§ Requirement
Please take the lines from the one holding "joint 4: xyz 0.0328" through the one holding "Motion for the" in the data below and copy them exactly.

§ Data section
:::::

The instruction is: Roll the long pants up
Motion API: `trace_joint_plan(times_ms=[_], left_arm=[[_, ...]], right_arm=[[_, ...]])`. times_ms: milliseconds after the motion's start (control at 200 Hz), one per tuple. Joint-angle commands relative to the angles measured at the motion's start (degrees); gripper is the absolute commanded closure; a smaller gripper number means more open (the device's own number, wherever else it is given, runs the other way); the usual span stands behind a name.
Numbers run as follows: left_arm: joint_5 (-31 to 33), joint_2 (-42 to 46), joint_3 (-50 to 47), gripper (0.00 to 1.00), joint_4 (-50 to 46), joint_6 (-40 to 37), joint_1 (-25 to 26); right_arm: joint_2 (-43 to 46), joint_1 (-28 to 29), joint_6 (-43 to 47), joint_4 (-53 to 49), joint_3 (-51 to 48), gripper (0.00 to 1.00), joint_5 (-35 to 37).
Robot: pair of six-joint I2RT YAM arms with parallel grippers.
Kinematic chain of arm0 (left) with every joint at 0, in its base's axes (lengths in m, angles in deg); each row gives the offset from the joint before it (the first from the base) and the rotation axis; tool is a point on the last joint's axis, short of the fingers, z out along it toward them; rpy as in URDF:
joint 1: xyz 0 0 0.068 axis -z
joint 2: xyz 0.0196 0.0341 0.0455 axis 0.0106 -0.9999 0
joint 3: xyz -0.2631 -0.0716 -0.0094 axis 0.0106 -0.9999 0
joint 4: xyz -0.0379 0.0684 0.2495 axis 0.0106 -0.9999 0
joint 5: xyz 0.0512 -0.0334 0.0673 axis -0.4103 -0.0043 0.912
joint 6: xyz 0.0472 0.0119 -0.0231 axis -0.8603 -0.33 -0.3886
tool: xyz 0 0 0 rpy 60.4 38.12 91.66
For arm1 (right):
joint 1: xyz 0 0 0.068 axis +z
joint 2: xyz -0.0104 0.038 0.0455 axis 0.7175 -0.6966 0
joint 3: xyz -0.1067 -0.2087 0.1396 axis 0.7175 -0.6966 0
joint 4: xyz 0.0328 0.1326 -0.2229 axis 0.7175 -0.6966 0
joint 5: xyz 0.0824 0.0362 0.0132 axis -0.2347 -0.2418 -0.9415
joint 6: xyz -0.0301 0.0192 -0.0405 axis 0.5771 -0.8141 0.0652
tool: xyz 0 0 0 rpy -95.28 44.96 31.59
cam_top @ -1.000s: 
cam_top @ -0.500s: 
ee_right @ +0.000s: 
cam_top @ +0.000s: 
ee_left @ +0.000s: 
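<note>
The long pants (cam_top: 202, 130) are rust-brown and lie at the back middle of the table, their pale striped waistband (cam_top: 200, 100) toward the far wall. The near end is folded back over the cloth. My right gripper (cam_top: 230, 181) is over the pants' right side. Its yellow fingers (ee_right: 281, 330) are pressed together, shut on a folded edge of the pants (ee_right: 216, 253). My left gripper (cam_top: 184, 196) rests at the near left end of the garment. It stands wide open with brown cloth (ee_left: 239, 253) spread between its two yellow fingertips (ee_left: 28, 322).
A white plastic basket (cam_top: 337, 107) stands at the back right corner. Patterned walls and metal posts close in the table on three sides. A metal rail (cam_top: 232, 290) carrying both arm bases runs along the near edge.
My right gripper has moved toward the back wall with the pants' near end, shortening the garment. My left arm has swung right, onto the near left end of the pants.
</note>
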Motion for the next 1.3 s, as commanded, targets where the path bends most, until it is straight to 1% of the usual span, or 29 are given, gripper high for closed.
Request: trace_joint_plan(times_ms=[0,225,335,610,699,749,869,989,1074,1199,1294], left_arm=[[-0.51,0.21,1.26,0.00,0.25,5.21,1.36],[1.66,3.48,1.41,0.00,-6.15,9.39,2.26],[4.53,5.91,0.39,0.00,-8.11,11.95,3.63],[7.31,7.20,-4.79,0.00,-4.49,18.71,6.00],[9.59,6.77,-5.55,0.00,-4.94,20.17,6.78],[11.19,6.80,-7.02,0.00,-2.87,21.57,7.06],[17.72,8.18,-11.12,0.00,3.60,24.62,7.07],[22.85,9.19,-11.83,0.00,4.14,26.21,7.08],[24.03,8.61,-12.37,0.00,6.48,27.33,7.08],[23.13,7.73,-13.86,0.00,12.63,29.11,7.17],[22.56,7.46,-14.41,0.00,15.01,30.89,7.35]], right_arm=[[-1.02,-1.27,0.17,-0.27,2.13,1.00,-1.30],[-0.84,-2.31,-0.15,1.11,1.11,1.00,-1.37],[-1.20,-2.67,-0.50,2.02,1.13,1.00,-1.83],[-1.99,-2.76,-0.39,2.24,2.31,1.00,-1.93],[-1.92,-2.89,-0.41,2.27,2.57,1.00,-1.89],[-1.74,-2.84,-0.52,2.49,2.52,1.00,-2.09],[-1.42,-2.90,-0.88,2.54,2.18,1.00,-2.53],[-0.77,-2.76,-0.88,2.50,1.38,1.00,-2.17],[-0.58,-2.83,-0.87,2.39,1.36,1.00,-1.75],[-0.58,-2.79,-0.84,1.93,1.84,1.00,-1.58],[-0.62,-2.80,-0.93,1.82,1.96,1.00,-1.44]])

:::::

§ Your response
joint 4: xyz 0.0328 0.1326 -0.2229 axis 0.7175 -0.6966 0
joint 5: xyz 0.0824 0.0362 0.0132 axis -0.2347 -0.2418 -0.9415
joint 6: xyz -0.0301 0.0192 -0.0405 axis 0.5771 -0.8141 0.0652
tool: xyz 0 0 0 rpy -95.28 44.96 31.59
cam_top @ -1.000s: 
cam_top @ -0.500s: 
ee_right @ +0.000s: 
cam_top @ +0.000s: 
ee_left @ +0.000s: 
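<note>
The long pants (cam_top: 202, 130) are rust-brown and lie at the back middle of the table, their pale striped waistband (cam_top: 200, 100) toward the far wall. The near end is folded back over the cloth. My right gripper (cam_top: 230, 181) is over the pants' right side. Its yellow fingers (ee_right: 281, 330) are pressed together, shut on a folded edge of the pants (ee_right: 216, 253). My left gripper (cam_top: 184, 196) rests at the near left end of the garment. It stands wide open with brown cloth (ee_left: 239, 253) spread between its two yellow fingertips (ee_left: 28, 322).
A white plastic basket (cam_top: 337, 107) stands at the back right corner. Patterned walls and metal posts close in the table on three sides. A metal rail (cam_top: 232, 290) carrying both arm bases runs along the near edge.
My right gripper has moved toward the back wall with the pants' near end, shortening the garment. My left arm has swung right, onto the near left end of the pants.
</note>
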Motion for the next 1.3 s, as commanded, targets where the path bends most, until it is straight to 1% of the usual span, or 29 are given, gripper high for closed.

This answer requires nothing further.